Metrics Gathered

WARNING: This page is still being actively developed.

This document contains information about the metrics gathered in Browsertime tests, as well as detailed information about how they are gathered.

Pageload Tests

For browsertime pageload tests, there is a limited set of metrics that we collect (which can easily be expanded). Currently we divide these into two sets of metrics: (i) visual metrics, and (ii) technical metrics. These are gathered through two types of tests called warm and cold pageload tests. We have combined these two into a single “Chimera” mode which you’ll find in the Treeherder tasks.

Below, you can find the process of how we run Warm, Cold, and Chimera pageload tests.

Warm Pageload

In this pageload test type, we open the browser, then repeatedly navigate to the same page without restarting the browser in between cycles.

  • A new, or conditioned, browser profile is created

  • The browser is started up

  • Post-startup browser settle pause of 30 seconds or 1 second if using a conditioned profile

  • A new tab is opened

  • The test URL is loaded; measurements taken

  • The tab is reloaded X more times (for X replicates); measurements taken each time

NOTES: - The measurements from the first page-load are not included in overall results metrics because of first load noise; however they are listed in the JSON artifacts - The bytecode cache gets populated on the first test cycle, and subsequent iterations will already have the cache built to reduce noise.

Cold Pageload

In this pageload test type, we open the browser, navigate to the page, then restart the browser before performing the next cycle.

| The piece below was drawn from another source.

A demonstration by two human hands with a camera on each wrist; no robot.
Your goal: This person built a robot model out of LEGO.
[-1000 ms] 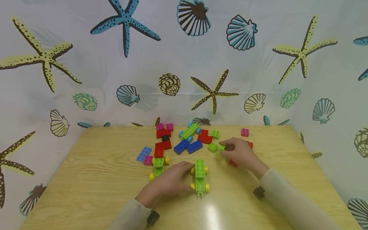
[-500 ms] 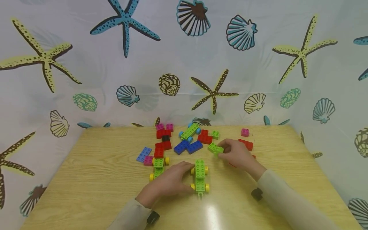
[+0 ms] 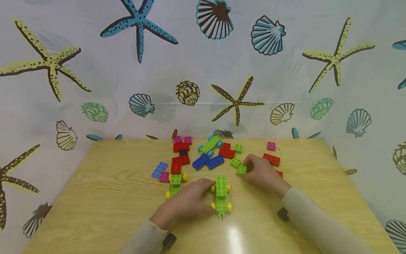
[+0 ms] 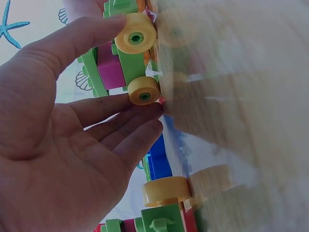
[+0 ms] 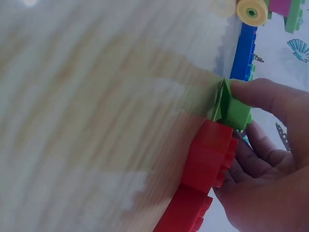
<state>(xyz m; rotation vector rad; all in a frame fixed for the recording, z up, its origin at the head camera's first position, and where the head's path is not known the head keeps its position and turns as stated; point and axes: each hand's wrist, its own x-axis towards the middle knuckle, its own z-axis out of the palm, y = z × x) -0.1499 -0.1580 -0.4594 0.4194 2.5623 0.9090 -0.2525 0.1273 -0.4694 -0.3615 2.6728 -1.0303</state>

  • A new, or conditioned, browser profile is created

  • The browser is started up

  • Post-startup browser settle pause of 30 seconds or 1 second if using a conditioned profile

  • A new tab is opened

  • The test URL is loaded; measurements taken

  • The browser is shut down

  • Entire process is repeated for the remaining browser cycles

NOTE: The measurements from all browser cycles are used to calculate overall results.

Chimera Pageload

A new mode for pageload testing is called Chimera mode. It combines the warm and cold variants into a single test. This test mode is used in our Taskcluster tasks.

  • A new, or conditioned, browser profile is created

  • The browser is started up

  • Post-startup browser settle pause of 30 seconds or 1 second if using a conditioned profile

  • A new tab is opened

  • The test URL is loaded; measurements taken for Cold pageload

  • Navigate to a secondary URL (to preserve the content process)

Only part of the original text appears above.